A morte de Sem Medo constituiu para mim a mudança de pele dos vinte e cinco anos, a
metamorfose. Dolorosa, como toda metamorfose. Só me apercebi do que perdera (talvez o
meu reflexo dez anos projetado à frente), quando o inevitável se deu.
Sem Medo resolveu o seu problema fundamental: para se manter ele próprio, teria de
ficar ali, no Mayombe. Terá nascido demasiado cedo ou demasiado tarde? Em todo o caso, fora
do seu tempo, como qualquer herói de tragédia.
Eu evoluo e construo uma nova pele. Há os que precisam de escrever para despir a pele
que lhes não cabe já. Outros mudam de país. Outros de amante. Outros de nome ou de
penteado.
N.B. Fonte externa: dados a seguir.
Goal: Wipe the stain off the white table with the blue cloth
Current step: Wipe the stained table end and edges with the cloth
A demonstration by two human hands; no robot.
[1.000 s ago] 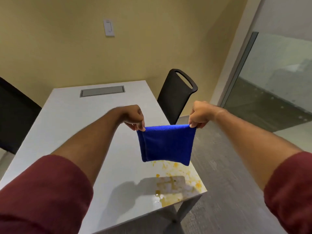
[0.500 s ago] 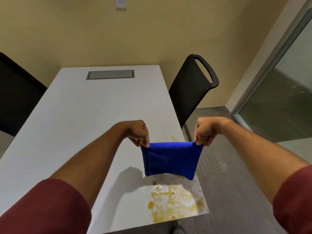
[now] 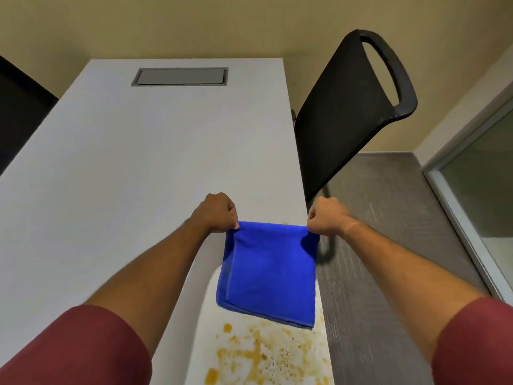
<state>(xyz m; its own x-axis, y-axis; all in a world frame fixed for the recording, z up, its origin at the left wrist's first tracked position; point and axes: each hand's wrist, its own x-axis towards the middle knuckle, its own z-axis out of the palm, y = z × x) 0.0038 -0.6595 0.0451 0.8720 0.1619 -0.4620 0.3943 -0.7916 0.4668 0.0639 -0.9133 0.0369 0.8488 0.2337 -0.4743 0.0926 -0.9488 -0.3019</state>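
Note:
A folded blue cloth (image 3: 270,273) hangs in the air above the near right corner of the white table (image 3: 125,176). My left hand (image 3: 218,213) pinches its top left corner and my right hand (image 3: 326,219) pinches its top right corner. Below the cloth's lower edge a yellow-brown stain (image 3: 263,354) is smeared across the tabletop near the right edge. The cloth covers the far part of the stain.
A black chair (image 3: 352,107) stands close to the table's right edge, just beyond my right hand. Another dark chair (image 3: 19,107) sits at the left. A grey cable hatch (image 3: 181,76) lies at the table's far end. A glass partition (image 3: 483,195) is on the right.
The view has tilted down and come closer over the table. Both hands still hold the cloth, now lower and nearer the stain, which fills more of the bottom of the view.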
Eu perdi o amigo.
Do coração do Bié, a mil quilómetros do Mayombe, depois de uma marcha de um mês,
rodeado de amigos novos, onde vim ocupar o lugar que ele não ocupou, contemplo o passado
e o futuro. E vejo quão irrisória é a existência do indivíduo. É, no entanto, ela que marca o
avanço no tempo.
Penso, como ele, que a fronteira entre a verdade e a mentira é um caminho no deserto.
Os homens dividem-se dos dois lados da fronteira. Quantos há que sabem onde se encontra
esse caminho de areia no meio da areia? Existem, no entanto, e eu sou um deles.
Sem Medo também o sabia. Mas insistia em que era um caminho no deserto. Por isso se
ria dos que diziam que era um trilho cortando, nítido, o verde do Mayombe. Hoje sei que não
há trilhos amarelos no meio do verde.
Tal é o destino de Ogun, o Prometeu africano.